Location
- Country: Australia
- State: South Australia and New South Wales
- Coordinates: 33°57′22″S 139°07′37″E﻿ / ﻿33.956°S 139.127°E
- General direction: West–East
- From: Robertstown, South Australia
- Passes through: Buronga, New South Wales
- To: Wagga Wagga, New South Wales

Ownership information
- Partners: ElectraNet and TransGrid

Construction information
- Construction started: 2022
- Expected: 2025

Technical information
- Type: overhead transmission line
- Current type: AC
- Total length: 900 km (560 mi)
- Capacity: 800 MW
- AC voltage: 330 kV
- Website: www.projectenergyconnect.com.au

= Project EnergyConnect =

Project EnergyConnect is an electricity transmission line which connects the South Australia and New South Wales districts of Australia’s National Electricity Market. Riverlink was a previous working title for the project, drawn from a proposal first raised in 1999. The Australian Energy Market Operator used RiverLink in its proposal for this interconnector, but the transmission companies in South Australia (ElectraNet) and New South Wales (TransGrid) now call it EnergyConnect. The first stage was switched on in April 2025.

South Australia and New South Wales already each have connections to Victoria, which also has a connection across Bass Strait to Tasmania, and New South Wales also has connections to Queensland. The connection between New South Wales and South Australia is intended to provide resilience and redundancy to the network. It is aimed to provide increased security of supply to South Australia and improve sharing of renewable energy with New South Wales.

Construction of the new interconnector is expected to cost . It will be 900 km long, from Robertstown, South Australia to Wagga Wagga, New South Wales. It includes a spur from Buronga, New South Wales to Red Cliffs, Victoria. Assessment of the Regulatory Investment Test for Transmission (RIT-T) began in June 2019.

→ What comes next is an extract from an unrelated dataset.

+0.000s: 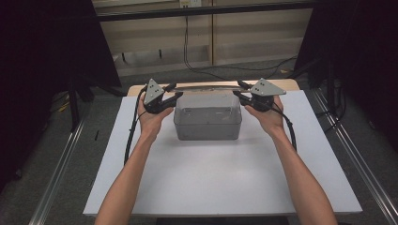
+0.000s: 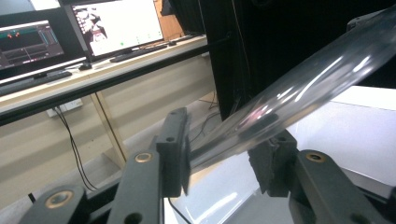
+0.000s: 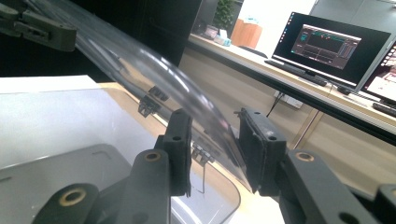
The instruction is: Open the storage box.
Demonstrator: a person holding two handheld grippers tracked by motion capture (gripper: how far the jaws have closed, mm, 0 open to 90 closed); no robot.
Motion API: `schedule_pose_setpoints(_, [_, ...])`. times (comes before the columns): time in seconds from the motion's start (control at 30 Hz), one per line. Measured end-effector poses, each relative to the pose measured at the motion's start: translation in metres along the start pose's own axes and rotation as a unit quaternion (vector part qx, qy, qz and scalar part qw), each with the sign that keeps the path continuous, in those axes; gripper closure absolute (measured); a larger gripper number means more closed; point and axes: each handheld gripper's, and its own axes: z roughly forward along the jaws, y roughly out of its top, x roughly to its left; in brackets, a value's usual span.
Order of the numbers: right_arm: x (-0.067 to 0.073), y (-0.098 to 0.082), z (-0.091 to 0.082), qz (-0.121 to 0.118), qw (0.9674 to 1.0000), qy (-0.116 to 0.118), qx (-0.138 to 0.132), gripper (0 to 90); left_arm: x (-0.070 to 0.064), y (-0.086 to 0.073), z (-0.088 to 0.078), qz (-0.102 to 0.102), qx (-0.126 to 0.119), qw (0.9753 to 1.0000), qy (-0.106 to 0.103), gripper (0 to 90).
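Closest to me, the person's two forearms reach forward over the white table (image 1: 211,187), which is bare in its near half. Each hand carries one gripper. The left hand (image 1: 151,117) holds the left gripper (image 1: 170,92) at the left end of a clear plastic box (image 1: 208,123), and the right hand (image 1: 267,117) holds the right gripper (image 1: 241,90) at the right end. The box stands in the middle of the table, toward the far side, and looks open on top.

Just above and behind the box, a transparent lid (image 1: 206,86) is held between the two grippers. It is raised off the box and tilted, so from above I see it almost as a thin strip. In the left gripper view, the left gripper (image 2: 219,149) has one end of the lid (image 2: 317,79) between its black jaws; the jaws are partly open and the plastic edge sits in the gap, touching the pads. In the right gripper view, the right gripper (image 3: 215,149) has the other end of the lid (image 3: 154,74) between its jaws in the same manner, and small hinge clips show on the lid's edge.

A black cable (image 1: 131,136) hangs from the left gripper along the arm.

Farther away, behind the table, stands a long wooden desk (image 3: 299,88) with monitors (image 3: 329,44) and a keyboard.
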Motion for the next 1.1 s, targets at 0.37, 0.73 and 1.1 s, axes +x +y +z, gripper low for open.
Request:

The link endpoints are at Robertstown where major transmission lines connect to the north and south of the South Australian grid, and Wagga Wagga, the furthest west in New South Wales that the high voltage lines reach. The new high-voltage line is expected to improve the feasibility of more solar and wind farms in the areas traversed by the line.

The Australian Energy Market Commission changed its rules in April 2019 to streamline the regulatory process for several network upgrades including Project EnergyConnect. The change allows the Australian Energy Regulator to consider the proposals concurrently. ElectraNet established information hubs near the South Australian part of the route to consult the public about the detailed route. One of the concerns is that the proposed route crosses Calperum Station which is home to a critically endangered species, the black-eared miner. New South Wales put the project on a fast-track development process by assigning it "critical infrastructure" status. The Clean Energy Finance Corporation issued a $295 million debt instrument for the project in May 2021.

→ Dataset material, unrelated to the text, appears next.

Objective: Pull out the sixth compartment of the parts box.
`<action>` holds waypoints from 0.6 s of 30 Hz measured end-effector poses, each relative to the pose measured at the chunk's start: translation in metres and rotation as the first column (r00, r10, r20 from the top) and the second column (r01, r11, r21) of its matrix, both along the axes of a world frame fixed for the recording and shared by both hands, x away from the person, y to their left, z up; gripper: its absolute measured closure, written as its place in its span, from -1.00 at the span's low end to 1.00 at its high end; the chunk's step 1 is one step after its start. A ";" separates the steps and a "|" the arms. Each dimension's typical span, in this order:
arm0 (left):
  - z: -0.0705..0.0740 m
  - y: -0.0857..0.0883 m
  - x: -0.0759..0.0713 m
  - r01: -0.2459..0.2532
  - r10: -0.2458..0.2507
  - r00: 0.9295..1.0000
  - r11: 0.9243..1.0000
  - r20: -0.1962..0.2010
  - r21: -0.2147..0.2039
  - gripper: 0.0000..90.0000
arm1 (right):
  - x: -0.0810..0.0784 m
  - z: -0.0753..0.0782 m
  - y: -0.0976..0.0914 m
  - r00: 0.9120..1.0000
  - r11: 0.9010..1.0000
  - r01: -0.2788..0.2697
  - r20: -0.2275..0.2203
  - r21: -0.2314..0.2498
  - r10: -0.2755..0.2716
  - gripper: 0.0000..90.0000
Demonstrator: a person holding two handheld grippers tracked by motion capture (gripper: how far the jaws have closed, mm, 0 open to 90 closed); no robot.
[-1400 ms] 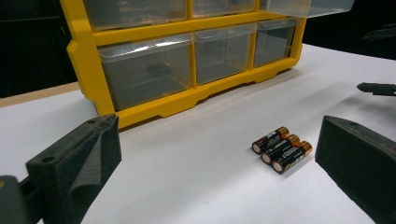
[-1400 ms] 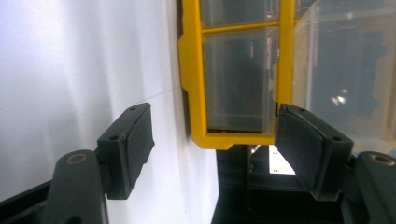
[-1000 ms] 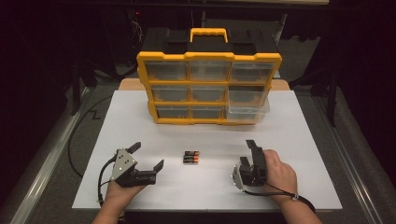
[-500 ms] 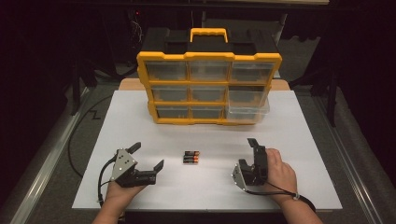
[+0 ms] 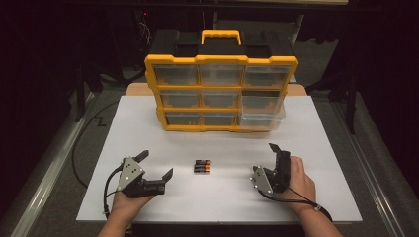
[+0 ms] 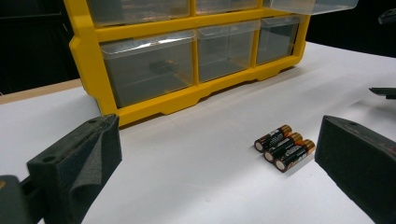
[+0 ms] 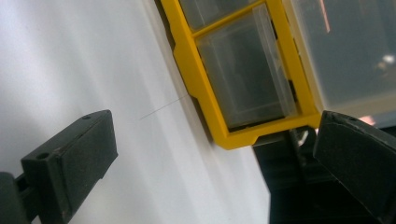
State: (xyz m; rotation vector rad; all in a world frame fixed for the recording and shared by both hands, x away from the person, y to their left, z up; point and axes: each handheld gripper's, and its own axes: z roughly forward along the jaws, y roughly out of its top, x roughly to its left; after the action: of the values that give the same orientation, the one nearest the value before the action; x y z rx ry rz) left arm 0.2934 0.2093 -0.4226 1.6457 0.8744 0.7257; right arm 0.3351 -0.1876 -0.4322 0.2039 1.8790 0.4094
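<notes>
Left gripper (image 5: 157, 166) rests low on the white desk (image 5: 316, 148) near its front left edge, black fingers (image 6: 77, 161) spread wide and released, nothing between them. Bare white surface lies between it and the three copper-topped black cylindrical batteries (image 5: 202, 166), which lie side by side, touching, near the middle of the front half of the desk, well clear of every edge. Behind them, with open desk between, stands the yellow-framed plastic drawer organiser with clear drawers (image 5: 220, 94) at the far edge; its lower right drawer (image 5: 262, 116) juts forward. Right gripper (image 5: 264, 160), rolled on its side near the front right edge, has just been opening: fingers (image 7: 70, 163) released, empty.
</notes>
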 end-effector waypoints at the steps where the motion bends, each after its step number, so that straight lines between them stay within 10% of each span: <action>1: 0.000 0.000 0.000 -0.001 0.001 1.000 1.000 0.000 -0.001 -0.96 | 0.001 0.001 -0.001 1.000 1.000 0.000 -0.013 0.020 0.000 -0.97; 11: 0.000 0.001 0.002 -0.013 0.013 1.000 1.000 -0.017 -0.010 -0.96 | 0.005 0.006 -0.009 0.994 0.976 0.040 -0.104 0.212 -0.018 -0.97; 18: -0.001 0.001 0.002 -0.017 0.016 1.000 1.000 -0.021 -0.009 -0.96 | 0.009 0.007 -0.016 0.983 0.923 0.084 -0.181 0.376 -0.016 -0.97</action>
State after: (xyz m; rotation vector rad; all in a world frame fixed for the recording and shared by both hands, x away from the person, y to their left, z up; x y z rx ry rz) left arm 0.2957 0.2105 -0.4232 1.6421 0.9062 0.7156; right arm 0.3438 -0.2031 -0.4247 0.5653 1.9459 0.7438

A new substation will be built at Bundey, about 10 km from Robertstown substation. The connection between those will operate at South Australia's transmission voltage of 275 kV. The interconnector main line east from Bundey will operate at New South Wales voltage of 330 kV. Substation construction contracts to build the new Bundey substation and expand Robertstown and Tungkillo substations were awarded to Consolidated Power Projects. The contract for the transmission lines to the South Australian border (200 km) was let to Downer Utilities Australia. Construction began with the first towers out from Robertstown on 15 February 2022. Several power control items are to be connected to the line, including five 330 kV Phase Shifting Transformers, two synchronous condensers and four variable shunt reactors.

The first stage from Robertstown in South Australia to Buronga in NSW, plus the spur to Victoria, was operational in April 2025.

The eastern part of the connection has a large substation called Dinawan, conneting to 330 and 500 kV.